** Stored data follows **

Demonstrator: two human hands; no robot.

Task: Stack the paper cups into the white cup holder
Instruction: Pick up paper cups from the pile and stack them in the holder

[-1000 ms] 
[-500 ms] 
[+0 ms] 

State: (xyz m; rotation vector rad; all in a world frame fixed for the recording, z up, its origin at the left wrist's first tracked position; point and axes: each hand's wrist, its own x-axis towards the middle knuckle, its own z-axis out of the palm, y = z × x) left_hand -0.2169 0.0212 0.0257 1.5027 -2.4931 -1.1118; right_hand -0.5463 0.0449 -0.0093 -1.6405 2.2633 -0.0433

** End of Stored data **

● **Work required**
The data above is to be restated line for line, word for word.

● **Finished task**
Demonstrator: two human hands; no robot.

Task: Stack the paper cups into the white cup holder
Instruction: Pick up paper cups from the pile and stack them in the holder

[-1000 ms] 
[-500 ms] 
[+0 ms] 

State: (xyz m; rotation vector rad; all in a world frame fixed for the recording, z up, its origin at the left wrist's first tracked position; point and axes: each hand's wrist, its own x-axis towards the middle knuckle, its own z-axis out of the palm, y = z × x) left_hand -0.2169 0.0212 0.0257 1.5027 -2.4931 -1.1118; right_hand -0.5463 0.0449 -0.0093 -1.6405 2.2633 -0.0433

The required output has now been supplied.